→ Recorded data
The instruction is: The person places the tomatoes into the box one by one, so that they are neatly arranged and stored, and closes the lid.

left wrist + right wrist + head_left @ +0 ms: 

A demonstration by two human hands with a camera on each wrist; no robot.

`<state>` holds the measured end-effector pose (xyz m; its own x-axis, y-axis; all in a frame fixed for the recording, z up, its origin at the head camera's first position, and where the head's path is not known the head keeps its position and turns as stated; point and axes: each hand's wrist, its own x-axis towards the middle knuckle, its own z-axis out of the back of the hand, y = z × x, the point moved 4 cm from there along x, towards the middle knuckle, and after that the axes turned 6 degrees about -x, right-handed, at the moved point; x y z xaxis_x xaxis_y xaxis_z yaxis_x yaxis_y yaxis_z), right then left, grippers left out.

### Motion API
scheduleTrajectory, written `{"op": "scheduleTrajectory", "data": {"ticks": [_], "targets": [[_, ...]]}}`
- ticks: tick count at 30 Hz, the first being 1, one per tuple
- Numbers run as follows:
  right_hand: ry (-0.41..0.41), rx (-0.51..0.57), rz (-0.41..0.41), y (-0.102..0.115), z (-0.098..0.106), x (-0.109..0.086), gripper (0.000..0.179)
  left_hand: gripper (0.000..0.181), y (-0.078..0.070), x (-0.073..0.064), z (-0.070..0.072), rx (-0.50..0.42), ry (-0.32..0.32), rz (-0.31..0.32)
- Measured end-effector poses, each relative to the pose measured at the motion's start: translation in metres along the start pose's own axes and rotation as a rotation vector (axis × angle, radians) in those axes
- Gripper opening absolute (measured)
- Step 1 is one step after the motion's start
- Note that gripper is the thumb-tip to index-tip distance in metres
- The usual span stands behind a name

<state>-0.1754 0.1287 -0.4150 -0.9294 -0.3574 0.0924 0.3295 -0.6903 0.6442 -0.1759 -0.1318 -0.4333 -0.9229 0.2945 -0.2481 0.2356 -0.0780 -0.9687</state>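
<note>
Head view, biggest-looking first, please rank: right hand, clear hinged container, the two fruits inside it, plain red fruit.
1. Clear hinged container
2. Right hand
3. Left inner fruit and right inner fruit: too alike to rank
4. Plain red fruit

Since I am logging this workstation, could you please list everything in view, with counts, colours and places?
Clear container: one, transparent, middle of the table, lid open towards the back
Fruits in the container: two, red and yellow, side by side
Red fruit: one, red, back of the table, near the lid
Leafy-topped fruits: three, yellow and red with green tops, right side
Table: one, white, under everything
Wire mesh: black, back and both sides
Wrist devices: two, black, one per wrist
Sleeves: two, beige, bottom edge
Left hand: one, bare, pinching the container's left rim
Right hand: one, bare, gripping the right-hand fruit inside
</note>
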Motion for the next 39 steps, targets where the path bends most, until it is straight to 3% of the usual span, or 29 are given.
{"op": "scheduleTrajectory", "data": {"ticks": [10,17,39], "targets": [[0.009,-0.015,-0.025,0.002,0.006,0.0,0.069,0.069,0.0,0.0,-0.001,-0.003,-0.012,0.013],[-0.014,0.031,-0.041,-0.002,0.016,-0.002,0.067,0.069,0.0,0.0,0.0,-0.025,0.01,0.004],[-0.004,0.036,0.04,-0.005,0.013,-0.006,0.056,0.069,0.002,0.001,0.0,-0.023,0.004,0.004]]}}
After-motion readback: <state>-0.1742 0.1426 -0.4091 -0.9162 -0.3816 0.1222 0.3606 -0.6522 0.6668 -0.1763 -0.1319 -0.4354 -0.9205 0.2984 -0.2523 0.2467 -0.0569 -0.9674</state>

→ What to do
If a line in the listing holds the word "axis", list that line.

→ Problem solution
`<state>` holds the measured end-effector pose (xyz m; its own x-axis, y-axis; all in a frame fixed for the recording, z up, its origin at the head camera's first position, and where the head's path is not known the head keeps its position and turns as stated; point and axes: each hand's wrist, its own x-axis towards the middle knuckle, its own z-axis out of the back of the hand, y = z × x, the point moved 4 cm from there along x, towards the middle knuckle, and after that the axes turned 6 degrees about -x, right-handed, at the moved point; x y z xaxis_x xaxis_y xaxis_z yaxis_x yaxis_y yaxis_z), right then left, grippers left out.
- Measured end-effector poses, each relative to the pose measured at the motion's start: translation in metres along the start pose's own axes and rotation as a rotation vector (axis × angle, radians) in those axes

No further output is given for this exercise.